_Problem to solve_:
Keep only the lines of the listing that include the word "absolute", and copy them.

_Stored data_:
————
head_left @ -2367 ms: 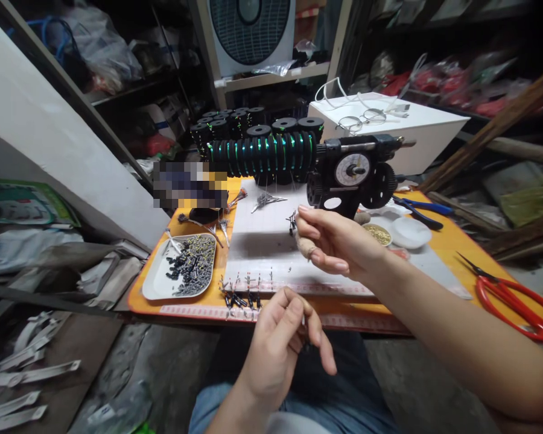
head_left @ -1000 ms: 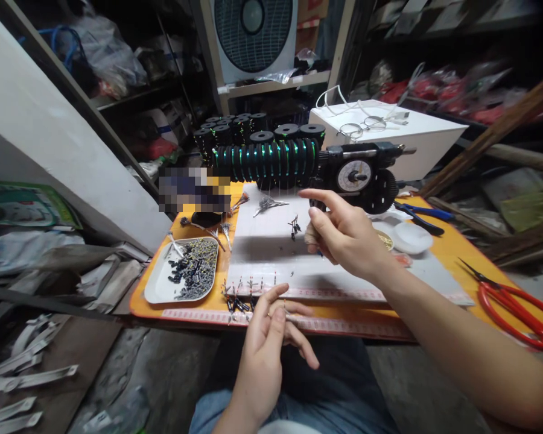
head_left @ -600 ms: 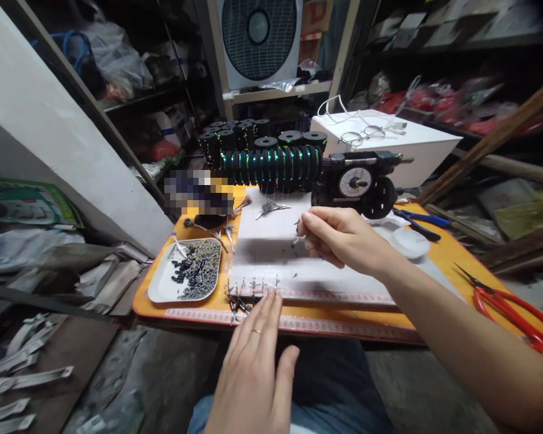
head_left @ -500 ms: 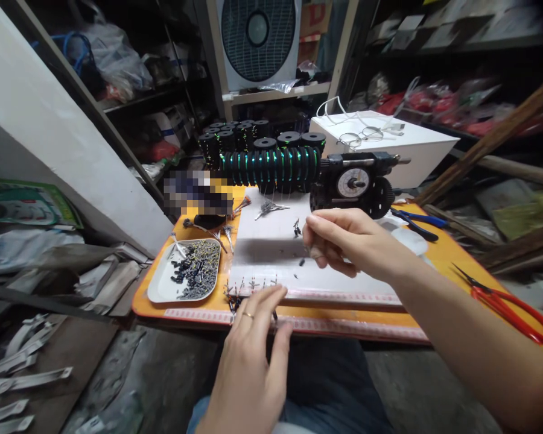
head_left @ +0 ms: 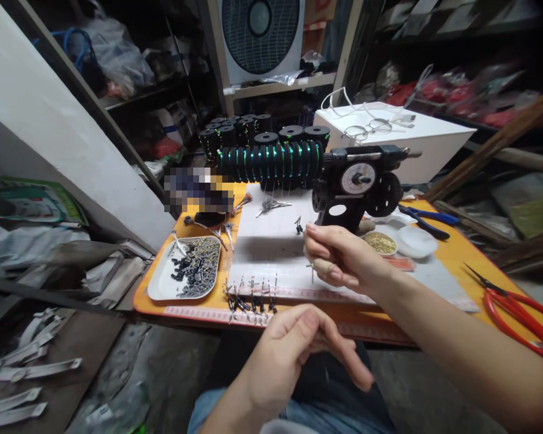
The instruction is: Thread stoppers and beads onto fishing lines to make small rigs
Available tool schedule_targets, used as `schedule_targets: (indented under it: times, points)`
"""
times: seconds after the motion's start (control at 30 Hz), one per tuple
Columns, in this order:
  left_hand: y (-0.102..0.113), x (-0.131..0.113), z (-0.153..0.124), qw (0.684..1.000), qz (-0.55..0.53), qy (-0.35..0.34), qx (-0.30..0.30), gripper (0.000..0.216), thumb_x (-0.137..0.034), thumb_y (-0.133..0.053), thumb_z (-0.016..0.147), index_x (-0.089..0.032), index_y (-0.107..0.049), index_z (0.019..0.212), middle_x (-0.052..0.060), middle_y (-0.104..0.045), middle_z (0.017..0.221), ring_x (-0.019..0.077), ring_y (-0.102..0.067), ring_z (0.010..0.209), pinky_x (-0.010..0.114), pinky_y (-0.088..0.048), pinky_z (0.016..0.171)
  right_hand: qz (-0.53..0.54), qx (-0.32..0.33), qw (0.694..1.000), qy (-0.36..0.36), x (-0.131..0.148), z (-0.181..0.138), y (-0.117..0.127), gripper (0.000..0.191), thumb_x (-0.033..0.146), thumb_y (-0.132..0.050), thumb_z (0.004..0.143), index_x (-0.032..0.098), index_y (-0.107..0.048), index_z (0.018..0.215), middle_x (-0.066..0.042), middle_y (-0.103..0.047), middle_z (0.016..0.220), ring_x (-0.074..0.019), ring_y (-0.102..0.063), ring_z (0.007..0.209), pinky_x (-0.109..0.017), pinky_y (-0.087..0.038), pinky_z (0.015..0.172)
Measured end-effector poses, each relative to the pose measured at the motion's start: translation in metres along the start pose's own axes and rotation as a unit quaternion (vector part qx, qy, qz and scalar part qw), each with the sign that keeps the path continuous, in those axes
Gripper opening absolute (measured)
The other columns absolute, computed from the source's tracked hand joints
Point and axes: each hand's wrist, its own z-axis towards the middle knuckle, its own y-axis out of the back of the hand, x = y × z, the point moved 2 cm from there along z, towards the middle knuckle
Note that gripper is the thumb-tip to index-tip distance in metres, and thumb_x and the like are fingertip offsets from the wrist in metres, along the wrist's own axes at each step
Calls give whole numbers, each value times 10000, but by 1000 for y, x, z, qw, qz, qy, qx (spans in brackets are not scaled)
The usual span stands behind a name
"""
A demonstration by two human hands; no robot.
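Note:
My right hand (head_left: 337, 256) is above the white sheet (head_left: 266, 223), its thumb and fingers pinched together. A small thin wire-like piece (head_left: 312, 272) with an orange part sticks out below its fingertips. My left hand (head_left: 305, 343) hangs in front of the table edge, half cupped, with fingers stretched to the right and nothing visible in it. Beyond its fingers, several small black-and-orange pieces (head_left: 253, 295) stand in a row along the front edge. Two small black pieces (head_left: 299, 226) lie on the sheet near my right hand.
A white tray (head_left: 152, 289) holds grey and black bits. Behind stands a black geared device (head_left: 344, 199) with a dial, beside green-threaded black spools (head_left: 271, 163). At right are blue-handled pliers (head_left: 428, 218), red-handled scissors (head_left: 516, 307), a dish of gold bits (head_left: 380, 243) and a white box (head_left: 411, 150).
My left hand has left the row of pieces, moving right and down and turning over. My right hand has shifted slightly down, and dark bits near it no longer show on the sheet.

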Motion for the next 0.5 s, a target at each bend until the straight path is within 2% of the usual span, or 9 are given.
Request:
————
_Written response_:
Gripper opening absolute (measured)
The other columns absolute, computed from the source's tracked hand joints

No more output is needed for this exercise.